(Supplied information)
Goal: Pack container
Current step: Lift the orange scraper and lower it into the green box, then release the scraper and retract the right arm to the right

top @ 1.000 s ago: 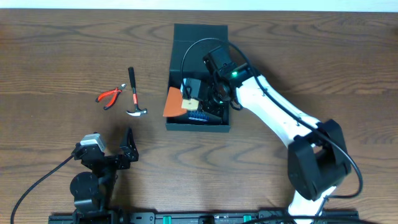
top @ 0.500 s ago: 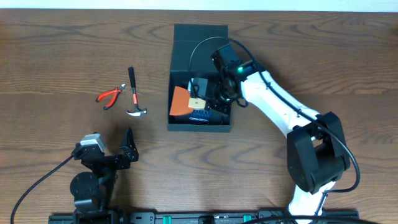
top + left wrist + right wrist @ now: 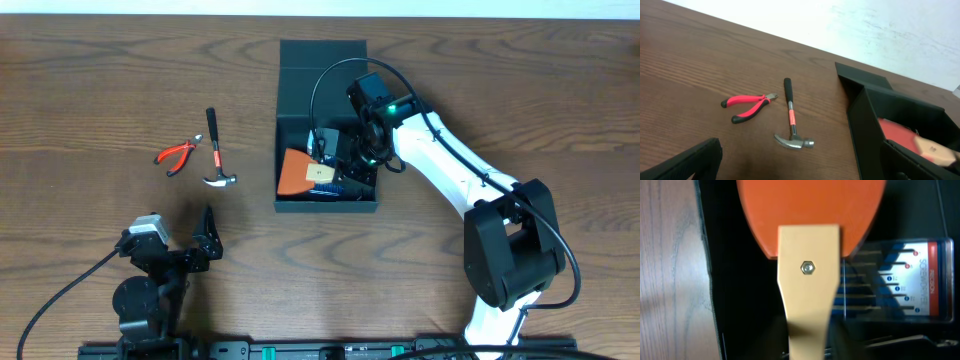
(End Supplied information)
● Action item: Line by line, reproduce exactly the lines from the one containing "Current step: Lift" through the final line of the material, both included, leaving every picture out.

● Solution to this task:
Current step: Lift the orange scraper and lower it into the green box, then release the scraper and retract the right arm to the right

top @ 1.000 s ago: 
top @ 0.500 s ago: 
top + left wrist + right wrist @ now: 

A complete answer has now been given to the exercise.